=== Exercise ===
For every entry, reproduce the wording exactly and omit any image it holds.

Content starts

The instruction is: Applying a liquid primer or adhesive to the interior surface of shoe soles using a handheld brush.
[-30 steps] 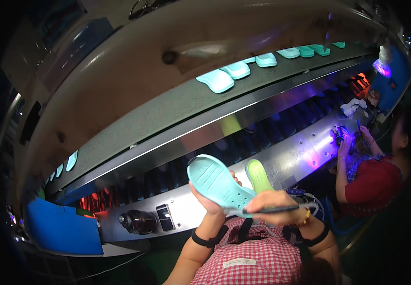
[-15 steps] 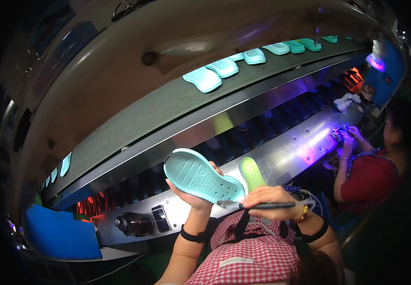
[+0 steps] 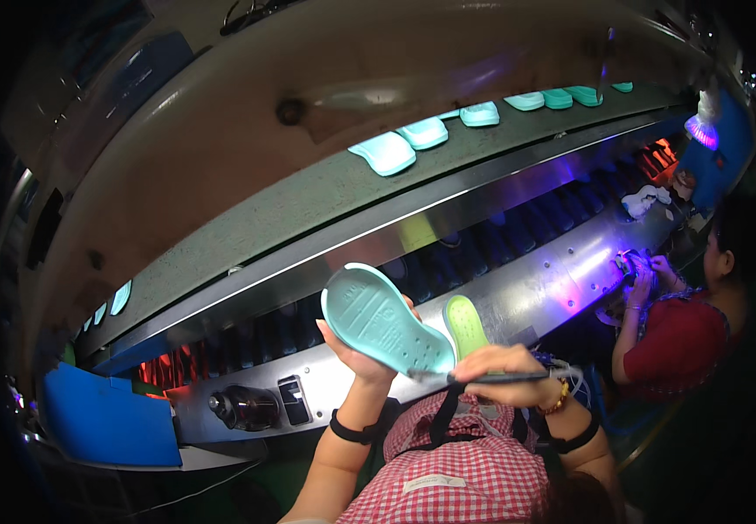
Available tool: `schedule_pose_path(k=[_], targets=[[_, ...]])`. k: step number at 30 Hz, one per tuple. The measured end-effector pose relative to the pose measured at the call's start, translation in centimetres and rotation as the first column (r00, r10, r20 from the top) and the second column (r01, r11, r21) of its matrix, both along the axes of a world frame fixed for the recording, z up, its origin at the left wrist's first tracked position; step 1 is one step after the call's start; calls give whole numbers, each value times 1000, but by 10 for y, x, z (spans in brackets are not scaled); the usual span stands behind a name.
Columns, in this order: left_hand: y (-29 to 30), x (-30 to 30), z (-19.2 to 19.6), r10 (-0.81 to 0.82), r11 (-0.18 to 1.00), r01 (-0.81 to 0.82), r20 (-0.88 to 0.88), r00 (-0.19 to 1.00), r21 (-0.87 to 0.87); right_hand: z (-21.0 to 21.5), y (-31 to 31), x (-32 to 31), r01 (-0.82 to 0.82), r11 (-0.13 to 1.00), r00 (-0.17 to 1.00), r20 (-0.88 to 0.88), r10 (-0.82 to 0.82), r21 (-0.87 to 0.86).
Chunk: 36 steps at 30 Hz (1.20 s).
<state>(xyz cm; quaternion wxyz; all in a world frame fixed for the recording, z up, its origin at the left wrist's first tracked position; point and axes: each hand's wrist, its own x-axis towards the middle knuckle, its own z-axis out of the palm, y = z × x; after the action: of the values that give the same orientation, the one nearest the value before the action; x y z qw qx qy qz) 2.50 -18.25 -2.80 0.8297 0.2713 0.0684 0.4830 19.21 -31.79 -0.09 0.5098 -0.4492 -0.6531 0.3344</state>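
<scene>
The turquoise sole (image 3: 386,321) is held up over the metal ledge (image 3: 526,297), grasped along its edge by the left hand (image 3: 367,365), while the right hand (image 3: 502,360) grips a dark-handled brush (image 3: 504,379), its pale tip at the sole's near edge. Just right of the sole is a lime-green insole (image 3: 465,325); left of it, a dark bottle (image 3: 247,408); beyond it, turquoise pieces (image 3: 386,153) on a conveyor belt (image 3: 282,205).

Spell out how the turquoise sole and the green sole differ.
The turquoise sole is pale blue-green; the green sole is yellow-green. The left hand holds up the turquoise sole, while the green sole rests on the metal bench. The turquoise sole looks larger than the green sole. Both have a rounded end.
</scene>
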Motion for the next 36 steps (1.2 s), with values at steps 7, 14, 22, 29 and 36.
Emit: schedule_pose_path(k=[7, 14, 22, 29, 36], targets=[[-5, 2, -1, -131, 991, 130, 30, 991, 18, -18, -3, 6, -96, 973, 901, -433, -4, -208], [-25, 0, -28, -342, 940, 337, -138, 930, -58, 10, -12, -10, -11, 963, 963, -261, -62, -269], [-5, 0, -16, -507, 860, 504, -259, 822, -84, 23, -5, 7, -207, 977, 974, 79, 210, -53], [-2, 0, -1, -653, 748, 634, -391, 648, -198, 30, -2, 16, -307, 945, 931, 168, 323, -115], [-2, 1, 32, -696, 624, 761, -568, 440, -176, 32, -4, 33, -322, 945, 925, 197, 326, -56]])
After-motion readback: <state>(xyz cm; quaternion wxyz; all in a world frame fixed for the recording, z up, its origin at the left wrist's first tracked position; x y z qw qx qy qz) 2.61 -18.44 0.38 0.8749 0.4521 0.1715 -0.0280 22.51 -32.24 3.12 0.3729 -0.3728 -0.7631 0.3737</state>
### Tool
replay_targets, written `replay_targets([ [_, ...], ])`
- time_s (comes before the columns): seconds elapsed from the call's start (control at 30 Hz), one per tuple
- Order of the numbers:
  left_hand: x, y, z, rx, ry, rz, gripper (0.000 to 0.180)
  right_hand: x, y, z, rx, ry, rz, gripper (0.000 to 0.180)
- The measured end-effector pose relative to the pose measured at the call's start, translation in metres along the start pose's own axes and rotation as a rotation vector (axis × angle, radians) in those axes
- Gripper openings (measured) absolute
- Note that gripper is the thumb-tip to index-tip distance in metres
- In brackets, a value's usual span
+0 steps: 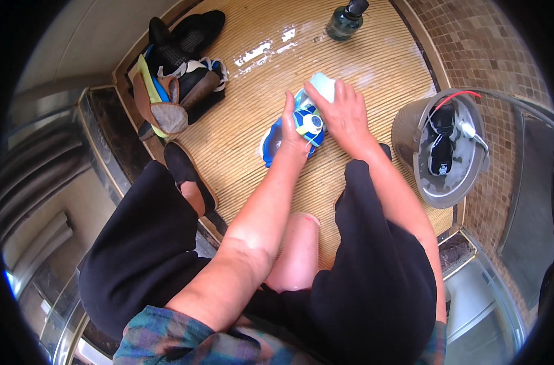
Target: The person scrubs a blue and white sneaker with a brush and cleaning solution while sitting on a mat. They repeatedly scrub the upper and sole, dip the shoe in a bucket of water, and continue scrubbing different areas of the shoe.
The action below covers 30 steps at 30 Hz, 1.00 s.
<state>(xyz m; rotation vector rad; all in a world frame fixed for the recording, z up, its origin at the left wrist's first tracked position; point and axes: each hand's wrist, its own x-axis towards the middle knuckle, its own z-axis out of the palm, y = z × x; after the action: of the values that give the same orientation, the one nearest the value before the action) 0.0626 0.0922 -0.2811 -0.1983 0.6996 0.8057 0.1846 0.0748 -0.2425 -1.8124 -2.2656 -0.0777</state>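
Note:
Over the ribbed floor I hold a small blue shoe (267, 148) with a round white-and-blue dial. My left hand (293, 135) grips it, thumb up along its side; part of the shoe lies hidden behind that hand. A pale blue block-like thing (323, 86), perhaps a brush or sponge, is under the fingers of my right hand (345, 115) at the far end of the shoe. Its underside cannot be seen. White suds cling near the shoe.
Dark and brown shoes (198, 91) are heaped at the far left. A dark bottle (345, 24) stands at the back. On the right, a grey bucket (404, 131) holds black shoes and a white nozzle-like thing. A pink rounded object (298, 252) is between my legs.

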Motion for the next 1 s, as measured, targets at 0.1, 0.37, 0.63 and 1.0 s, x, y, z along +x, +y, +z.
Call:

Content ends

=== Result below ===
The instruction is: Applying a liquid primer or adhesive to the interior surface of shoe soles using a handheld brush.
[-30 steps] 
[-15 steps] 
[+0 steps] 
Available tool: `schedule_pose_path(k=[_], targets=[[_, ...]])`. k: step number at 30 Hz, one per tuple. The measured end-effector pose relative to the pose measured at the call's start, translation in centimetres and rotation as the first column (r00, r10, r20 from the top) and the second column (r01, r11, r21) of its matrix, both along the axes of a world frame fixed for the recording, z up, its origin at the left wrist's first tracked position; step 1 is one step after the call's start; calls give whole numbers, each value times 1000, but by 10 for y, x, z (spans in brackets are not scaled); the usual span stands behind a name.
Columns, in this order: left_hand: y (-29 to 30), x (-30 to 30), z (-19.2 to 19.6), r10 (-0.81 to 0.82), r11 (-0.18 to 1.00), r01 (-0.81 to 0.82), r20 (-0.88 to 0.88), r00 (-0.19 to 1.00), r21 (-0.87 to 0.87); right_hand: z (-21.0 to 21.5), y (-31 to 31), x (-32 to 31), r01 (-0.82 to 0.82), r11 (-0.13 to 1.00), r00 (-0.17 to 1.00), r20 (-0.88 to 0.88), r10 (-0.82 to 0.82), r21 (-0.87 to 0.86).
Chunk: 36 steps at 30 Hz (1.20 s).
<state>(xyz cm; quaternion wxyz; all in a world frame fixed for the recording, z up, its origin at the left wrist's first tracked position; point and axes: each hand's wrist, its own x-axis towards the middle knuckle, its own z-axis out of the palm, y = z × x; after the action: of the values that give the same orientation, the one nearest the value before the action; x y z qw qx qy qz) 2.50 -18.25 -2.80 0.8297 0.2713 0.0684 0.4830 19.21 -31.79 -0.09 0.5098 -0.4492 -0.6531 0.3344</state>
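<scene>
The turquoise sole (image 3: 386,321) is held up over the metal ledge (image 3: 526,297), grasped along its edge by the left hand (image 3: 367,365), while the right hand (image 3: 502,360) grips a dark-handled brush (image 3: 504,379), its pale tip at the sole's near edge. Just right of the sole is a lime-green insole (image 3: 465,325); left of it, a dark bottle (image 3: 247,408); beyond it, turquoise pieces (image 3: 386,153) on a conveyor belt (image 3: 282,205).

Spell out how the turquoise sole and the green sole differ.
The turquoise sole is pale blue-green; the green sole is yellow-green. The left hand holds up the turquoise sole, while the green sole rests on the metal bench. The turquoise sole looks larger than the green sole. Both have a rounded end.
</scene>
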Motion for the next 36 steps (1.2 s), with values at steps 7, 14, 22, 29 and 36.
Emit: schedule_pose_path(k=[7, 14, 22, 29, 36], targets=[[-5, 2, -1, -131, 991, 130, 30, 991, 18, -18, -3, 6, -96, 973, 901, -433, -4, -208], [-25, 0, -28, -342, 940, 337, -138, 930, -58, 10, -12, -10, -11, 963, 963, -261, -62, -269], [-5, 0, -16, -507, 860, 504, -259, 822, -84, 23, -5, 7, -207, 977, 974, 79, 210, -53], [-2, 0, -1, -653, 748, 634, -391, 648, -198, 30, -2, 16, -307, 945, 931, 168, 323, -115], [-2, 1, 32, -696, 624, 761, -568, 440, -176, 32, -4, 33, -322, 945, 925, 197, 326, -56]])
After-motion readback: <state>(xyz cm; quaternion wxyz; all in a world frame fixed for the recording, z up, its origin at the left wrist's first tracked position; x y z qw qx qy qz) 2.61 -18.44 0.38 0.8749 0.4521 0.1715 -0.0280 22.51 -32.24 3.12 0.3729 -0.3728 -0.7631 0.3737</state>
### Tool
replay_targets, written `replay_targets([ [_, ...], ])`
- time_s (comes before the columns): seconds elapsed from the call's start (control at 30 Hz), one per tuple
- Order of the numbers:
  left_hand: x, y, z, rx, ry, rz, gripper (0.000 to 0.180)
  right_hand: x, y, z, rx, ry, rz, gripper (0.000 to 0.180)
- The measured end-effector pose relative to the pose measured at the call's start, translation in metres along the start pose's own axes and rotation as a rotation vector (axis × angle, radians) in those axes
- Gripper openings (measured) absolute
- Note that gripper is the thumb-tip to index-tip distance in metres
- In brackets, a value's usual span
+0 steps: 
Target: The person scrubs a blue and white sneaker with a brush and cleaning solution while sitting on a mat. They repeatedly scrub the upper and sole, dip the shoe in a bucket of water, and continue scrubbing different areas of the shoe.
The action below covers 30 steps at 30 Hz, 1.00 s.
<state>(xyz m; rotation vector rad; all in a world frame fixed for the recording, z up, its origin at the left wrist's first tracked position; point and axes: each hand's wrist, its own x-axis towards the middle knuckle, its own z-axis out of the palm, y = z × x; after the action: of the values that give the same orientation, the one nearest the value before the action) 0.0626 0.0922 -0.2811 -0.1983 0.6996 0.8057 0.1846 0.0748 -0.2425 -1.8124 -2.2656 -0.0777</state>
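Note:
Over the ribbed floor I hold a small blue shoe (267, 148) with a round white-and-blue dial. My left hand (293, 135) grips it, thumb up along its side; part of the shoe lies hidden behind that hand. A pale blue block-like thing (323, 86), perhaps a brush or sponge, is under the fingers of my right hand (345, 115) at the far end of the shoe. Its underside cannot be seen. White suds cling near the shoe.
Dark and brown shoes (198, 91) are heaped at the far left. A dark bottle (345, 24) stands at the back. On the right, a grey bucket (404, 131) holds black shoes and a white nozzle-like thing. A pink rounded object (298, 252) is between my legs.
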
Motion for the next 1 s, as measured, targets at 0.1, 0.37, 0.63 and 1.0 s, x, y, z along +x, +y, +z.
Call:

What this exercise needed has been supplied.